ABOUT THIS TASK -
Copy each line below in which the word "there" occurs.

SUPPLIED MATERIAL -
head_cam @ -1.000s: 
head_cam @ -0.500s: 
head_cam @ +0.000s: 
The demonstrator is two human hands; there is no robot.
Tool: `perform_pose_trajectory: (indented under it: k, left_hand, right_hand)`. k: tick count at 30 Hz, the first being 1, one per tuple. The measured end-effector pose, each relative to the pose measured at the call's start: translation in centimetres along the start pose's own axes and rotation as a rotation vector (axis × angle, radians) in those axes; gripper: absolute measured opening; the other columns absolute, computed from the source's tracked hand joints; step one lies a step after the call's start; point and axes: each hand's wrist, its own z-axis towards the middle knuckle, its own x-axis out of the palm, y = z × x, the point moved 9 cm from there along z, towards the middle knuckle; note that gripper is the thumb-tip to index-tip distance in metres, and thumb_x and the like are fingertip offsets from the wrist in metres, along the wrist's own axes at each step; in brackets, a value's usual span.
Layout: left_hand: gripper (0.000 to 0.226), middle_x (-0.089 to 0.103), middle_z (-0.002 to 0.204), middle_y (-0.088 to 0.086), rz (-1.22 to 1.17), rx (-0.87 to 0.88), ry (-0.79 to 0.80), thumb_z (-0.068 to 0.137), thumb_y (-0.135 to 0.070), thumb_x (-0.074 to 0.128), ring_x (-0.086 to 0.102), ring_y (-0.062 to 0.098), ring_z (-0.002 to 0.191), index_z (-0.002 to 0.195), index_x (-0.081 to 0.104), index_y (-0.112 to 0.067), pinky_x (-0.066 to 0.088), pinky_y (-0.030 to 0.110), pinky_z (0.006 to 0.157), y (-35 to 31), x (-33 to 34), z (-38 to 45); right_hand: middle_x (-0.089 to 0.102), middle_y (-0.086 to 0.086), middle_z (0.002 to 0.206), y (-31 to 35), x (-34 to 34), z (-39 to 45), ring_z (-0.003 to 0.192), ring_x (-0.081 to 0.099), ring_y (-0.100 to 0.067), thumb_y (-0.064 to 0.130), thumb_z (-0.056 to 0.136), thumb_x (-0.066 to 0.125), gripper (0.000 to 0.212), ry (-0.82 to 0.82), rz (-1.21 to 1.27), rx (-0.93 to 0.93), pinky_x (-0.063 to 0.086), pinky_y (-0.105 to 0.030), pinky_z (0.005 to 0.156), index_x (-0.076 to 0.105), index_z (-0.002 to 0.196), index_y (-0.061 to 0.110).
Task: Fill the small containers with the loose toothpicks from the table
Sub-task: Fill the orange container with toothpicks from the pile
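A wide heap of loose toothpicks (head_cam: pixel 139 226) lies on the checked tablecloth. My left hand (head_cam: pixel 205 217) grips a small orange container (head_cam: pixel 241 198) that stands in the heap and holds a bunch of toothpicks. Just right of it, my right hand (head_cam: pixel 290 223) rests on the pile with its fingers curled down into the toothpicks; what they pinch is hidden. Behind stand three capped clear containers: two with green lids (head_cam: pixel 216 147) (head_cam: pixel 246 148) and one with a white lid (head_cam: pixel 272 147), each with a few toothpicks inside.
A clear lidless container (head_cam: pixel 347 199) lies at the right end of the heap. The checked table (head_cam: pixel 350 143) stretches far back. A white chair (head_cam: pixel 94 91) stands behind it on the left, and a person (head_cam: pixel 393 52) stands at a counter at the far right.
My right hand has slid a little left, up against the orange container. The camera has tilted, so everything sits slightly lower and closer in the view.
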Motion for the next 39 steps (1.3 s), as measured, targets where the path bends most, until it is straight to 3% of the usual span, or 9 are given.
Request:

WRITTEN RESPONSE -
The demonstrator is two human hands; there is no robot.
Tool: `perform_pose_trajectory: (indented under it: k, left_hand, right_hand)`. k: tick count at 30 Hz, the first being 1, one per tuple. The measured end-effector pose, each relative to the pose measured at the call's start: translation in centimetres along the start pose's own axes and rotation as a rotation vector (axis × angle, radians) in those axes; gripper: absolute measured opening; the other columns absolute, computed from the source's tracked hand joints; step one lies a step after the call's start; point and axes: each hand's wrist, its own z-axis towards the middle knuckle, its own x-axis out of the palm, y = z × x, the point moved 9 cm from there along z, towards the middle knuckle; note that gripper is the thumb-tip to index-tip distance in metres, and thumb_x and the like are fingertip offsets from the wrist in metres, along the wrist's own axes at each step; in brackets, a value's usual span.

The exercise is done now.